There are ten primary missions outlined in the Department of Defense's 2012 strategy guidance. Three of those missions require the Pentagon to maintain an effective deterrent to nuclear war that, the guidance says, "can under any circumstances confront an adversary with the prospect of unacceptable damage, both to deter potential adversaries and to assure U.S. allies and other security partners that they can count on America's security commitments."
The CATO Institute's Christopher Preble and Matt Fay's recent article "To Save the Submarines, Eliminate ICBMs and Bombers" is a policy recommendation that fails to meet DOD's high standard for an effective nuclear deterrent. While they mention the submarine's inherent survivability, power and accuracy, they neglect other aspects required of an effective deterrent force. The deterrent force must be survivable, affordable, flexible, visible, available, credible and provide stability. While each element of the triad comprises many of these attributes, no one leg has them all.

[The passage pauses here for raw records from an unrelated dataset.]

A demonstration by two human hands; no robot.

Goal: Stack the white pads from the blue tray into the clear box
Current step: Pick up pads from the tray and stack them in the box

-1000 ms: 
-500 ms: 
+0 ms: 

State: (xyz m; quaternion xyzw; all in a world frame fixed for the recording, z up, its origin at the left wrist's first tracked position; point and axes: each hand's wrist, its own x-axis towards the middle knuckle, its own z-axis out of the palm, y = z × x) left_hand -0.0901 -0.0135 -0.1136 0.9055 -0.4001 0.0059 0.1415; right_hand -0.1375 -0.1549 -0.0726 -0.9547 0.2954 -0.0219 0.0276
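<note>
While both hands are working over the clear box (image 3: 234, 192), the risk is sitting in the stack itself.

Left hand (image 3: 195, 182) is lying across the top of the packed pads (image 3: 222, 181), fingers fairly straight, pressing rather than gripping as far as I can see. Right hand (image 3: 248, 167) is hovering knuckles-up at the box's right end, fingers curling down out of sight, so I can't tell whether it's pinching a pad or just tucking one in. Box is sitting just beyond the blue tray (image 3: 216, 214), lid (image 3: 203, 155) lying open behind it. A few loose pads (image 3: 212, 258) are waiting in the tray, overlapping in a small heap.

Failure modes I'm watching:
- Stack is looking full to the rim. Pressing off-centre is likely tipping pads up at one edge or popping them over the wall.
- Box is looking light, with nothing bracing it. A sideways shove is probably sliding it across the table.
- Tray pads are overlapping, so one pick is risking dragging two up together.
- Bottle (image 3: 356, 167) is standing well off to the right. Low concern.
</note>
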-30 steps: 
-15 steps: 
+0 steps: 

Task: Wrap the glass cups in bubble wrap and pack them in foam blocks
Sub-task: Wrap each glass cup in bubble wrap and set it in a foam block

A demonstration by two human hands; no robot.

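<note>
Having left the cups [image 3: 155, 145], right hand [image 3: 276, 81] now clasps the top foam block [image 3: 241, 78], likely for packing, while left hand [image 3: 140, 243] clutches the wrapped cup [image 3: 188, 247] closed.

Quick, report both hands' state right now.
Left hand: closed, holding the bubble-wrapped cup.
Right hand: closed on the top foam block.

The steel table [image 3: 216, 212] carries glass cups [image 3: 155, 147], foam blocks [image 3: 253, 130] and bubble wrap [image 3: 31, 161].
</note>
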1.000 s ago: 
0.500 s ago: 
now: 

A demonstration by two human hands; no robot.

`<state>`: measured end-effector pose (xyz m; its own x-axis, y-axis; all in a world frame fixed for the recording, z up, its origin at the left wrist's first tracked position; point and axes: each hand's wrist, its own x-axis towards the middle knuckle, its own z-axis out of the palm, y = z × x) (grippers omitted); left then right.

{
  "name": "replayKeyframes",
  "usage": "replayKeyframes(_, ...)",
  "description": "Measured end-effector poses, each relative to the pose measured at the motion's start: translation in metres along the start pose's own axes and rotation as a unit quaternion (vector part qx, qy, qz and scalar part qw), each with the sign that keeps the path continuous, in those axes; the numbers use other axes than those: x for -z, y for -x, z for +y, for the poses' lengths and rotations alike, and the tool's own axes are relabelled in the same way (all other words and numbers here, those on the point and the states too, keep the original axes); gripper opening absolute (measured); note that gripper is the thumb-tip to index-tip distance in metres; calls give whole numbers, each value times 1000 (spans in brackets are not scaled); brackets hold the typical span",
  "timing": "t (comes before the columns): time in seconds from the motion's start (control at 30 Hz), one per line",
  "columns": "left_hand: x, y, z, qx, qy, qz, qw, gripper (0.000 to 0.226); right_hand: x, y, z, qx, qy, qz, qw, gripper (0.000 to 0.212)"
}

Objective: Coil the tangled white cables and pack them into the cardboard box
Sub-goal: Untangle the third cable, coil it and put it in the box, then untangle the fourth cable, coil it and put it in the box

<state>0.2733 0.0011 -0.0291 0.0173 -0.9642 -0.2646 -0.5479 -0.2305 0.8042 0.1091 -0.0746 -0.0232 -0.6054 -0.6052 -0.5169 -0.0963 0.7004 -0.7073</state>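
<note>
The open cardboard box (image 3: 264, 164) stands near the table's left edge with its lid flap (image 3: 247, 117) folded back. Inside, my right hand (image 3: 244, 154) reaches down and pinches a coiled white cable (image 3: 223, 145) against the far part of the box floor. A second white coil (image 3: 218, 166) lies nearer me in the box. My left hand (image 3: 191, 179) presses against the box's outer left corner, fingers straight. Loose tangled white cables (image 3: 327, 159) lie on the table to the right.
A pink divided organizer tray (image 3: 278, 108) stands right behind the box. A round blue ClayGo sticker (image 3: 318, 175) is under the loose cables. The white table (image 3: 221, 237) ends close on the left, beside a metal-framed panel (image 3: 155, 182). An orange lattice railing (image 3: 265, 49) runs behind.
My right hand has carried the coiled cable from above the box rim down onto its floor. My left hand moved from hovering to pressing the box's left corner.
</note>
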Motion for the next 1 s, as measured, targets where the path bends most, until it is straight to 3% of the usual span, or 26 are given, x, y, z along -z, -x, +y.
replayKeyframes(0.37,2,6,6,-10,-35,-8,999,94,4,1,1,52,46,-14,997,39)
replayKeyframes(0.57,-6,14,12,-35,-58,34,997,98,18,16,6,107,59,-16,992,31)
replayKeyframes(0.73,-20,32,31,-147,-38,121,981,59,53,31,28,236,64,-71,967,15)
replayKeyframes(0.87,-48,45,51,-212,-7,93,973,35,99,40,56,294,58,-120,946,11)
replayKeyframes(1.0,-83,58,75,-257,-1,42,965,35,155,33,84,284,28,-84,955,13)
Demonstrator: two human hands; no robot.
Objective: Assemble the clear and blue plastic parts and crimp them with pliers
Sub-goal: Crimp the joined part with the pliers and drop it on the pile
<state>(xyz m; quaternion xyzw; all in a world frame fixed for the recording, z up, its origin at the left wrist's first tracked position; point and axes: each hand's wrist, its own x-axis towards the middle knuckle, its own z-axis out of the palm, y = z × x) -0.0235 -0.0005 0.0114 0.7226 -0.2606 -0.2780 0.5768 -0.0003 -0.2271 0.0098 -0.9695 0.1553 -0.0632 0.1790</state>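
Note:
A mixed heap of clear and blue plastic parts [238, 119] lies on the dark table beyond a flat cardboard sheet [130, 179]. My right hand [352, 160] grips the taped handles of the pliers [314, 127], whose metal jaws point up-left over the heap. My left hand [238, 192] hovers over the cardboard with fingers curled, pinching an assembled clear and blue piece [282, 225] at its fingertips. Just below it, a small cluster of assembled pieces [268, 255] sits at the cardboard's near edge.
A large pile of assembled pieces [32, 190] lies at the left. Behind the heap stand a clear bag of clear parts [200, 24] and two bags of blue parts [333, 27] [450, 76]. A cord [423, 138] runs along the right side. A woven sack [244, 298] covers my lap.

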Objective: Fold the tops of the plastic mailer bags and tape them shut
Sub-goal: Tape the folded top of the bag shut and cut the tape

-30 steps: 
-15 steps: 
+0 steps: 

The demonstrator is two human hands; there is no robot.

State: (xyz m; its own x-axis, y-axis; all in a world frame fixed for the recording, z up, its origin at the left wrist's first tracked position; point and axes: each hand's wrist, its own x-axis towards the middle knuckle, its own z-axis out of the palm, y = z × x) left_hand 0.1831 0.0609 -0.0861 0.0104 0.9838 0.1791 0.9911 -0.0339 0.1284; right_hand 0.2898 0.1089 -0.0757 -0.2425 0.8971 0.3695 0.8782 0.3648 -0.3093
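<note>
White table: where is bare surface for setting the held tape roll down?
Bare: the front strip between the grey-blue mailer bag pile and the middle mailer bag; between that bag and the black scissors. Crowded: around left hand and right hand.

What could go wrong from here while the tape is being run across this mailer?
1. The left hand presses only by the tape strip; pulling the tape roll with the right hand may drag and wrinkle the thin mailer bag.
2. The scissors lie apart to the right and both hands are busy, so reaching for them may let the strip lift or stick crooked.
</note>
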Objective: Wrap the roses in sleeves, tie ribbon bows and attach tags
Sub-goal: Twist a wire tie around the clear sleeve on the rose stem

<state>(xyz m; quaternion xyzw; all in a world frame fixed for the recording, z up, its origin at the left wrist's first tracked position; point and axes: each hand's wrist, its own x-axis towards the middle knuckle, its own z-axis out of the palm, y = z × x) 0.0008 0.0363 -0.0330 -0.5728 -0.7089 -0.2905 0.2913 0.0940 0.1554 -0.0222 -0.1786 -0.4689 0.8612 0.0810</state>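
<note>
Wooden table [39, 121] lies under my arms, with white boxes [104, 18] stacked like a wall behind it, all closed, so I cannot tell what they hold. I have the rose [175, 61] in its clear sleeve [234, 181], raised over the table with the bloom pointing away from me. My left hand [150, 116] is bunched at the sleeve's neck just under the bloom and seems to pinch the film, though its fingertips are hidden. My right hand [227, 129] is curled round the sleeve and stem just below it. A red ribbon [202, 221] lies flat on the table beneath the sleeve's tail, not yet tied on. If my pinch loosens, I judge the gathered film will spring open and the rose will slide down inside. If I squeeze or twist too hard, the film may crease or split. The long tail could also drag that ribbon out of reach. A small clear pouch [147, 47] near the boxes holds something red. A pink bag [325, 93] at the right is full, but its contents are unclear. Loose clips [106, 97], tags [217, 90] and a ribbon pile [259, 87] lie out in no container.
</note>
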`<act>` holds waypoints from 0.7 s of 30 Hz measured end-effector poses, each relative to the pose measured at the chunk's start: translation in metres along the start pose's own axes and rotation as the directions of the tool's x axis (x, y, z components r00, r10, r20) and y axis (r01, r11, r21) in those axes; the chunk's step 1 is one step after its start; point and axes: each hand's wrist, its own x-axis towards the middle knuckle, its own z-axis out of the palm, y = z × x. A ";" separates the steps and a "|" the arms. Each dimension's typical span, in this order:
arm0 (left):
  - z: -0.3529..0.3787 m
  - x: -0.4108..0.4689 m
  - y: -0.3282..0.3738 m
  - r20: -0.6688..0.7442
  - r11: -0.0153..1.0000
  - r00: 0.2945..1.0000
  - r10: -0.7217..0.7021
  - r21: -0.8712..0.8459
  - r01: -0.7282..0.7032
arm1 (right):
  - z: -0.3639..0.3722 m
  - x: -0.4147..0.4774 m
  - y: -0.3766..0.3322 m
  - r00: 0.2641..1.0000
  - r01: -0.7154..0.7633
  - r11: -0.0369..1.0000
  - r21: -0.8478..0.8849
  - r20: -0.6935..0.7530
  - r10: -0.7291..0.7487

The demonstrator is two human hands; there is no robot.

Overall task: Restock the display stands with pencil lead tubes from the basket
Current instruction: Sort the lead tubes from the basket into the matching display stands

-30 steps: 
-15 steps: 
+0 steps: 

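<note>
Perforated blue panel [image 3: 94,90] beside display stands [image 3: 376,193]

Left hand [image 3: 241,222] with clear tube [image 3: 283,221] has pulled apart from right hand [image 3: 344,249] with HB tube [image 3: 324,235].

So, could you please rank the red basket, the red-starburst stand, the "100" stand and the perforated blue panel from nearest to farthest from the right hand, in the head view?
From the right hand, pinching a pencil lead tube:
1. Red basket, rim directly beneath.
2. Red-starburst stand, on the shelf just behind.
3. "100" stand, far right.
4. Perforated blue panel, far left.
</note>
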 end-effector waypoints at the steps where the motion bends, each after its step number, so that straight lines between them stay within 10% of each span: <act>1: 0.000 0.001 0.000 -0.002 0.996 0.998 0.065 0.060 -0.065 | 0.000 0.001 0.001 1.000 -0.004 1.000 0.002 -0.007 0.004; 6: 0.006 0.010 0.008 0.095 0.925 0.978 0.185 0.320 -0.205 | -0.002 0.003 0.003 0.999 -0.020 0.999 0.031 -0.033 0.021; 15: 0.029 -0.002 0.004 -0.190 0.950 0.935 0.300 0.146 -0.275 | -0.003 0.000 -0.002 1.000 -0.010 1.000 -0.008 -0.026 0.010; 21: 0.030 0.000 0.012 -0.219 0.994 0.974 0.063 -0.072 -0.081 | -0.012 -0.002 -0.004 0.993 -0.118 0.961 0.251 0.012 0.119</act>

Affordability is also a key component of nuclear deterrent forces. While the $60 billion dollars quoted for the new nuclear-armed submarines seems daunting, it pales in comparison to the $400 billion for the Joint Strike Fighter, according to the Government Accountability Office. Moreover, the entire nuclear deterrence force represents only around $20 billion per year, according to Deputy Defense Secretary Ash Carter. ICBMs are the least expensive leg to maintain. Bombers still have a required conventional role, so making them non-nuclear nets only minor savings. Thus, even with the addition of new submarines, the nuclear deterrent force is incredibly affordable compared to the overall defense budget of $526 billion.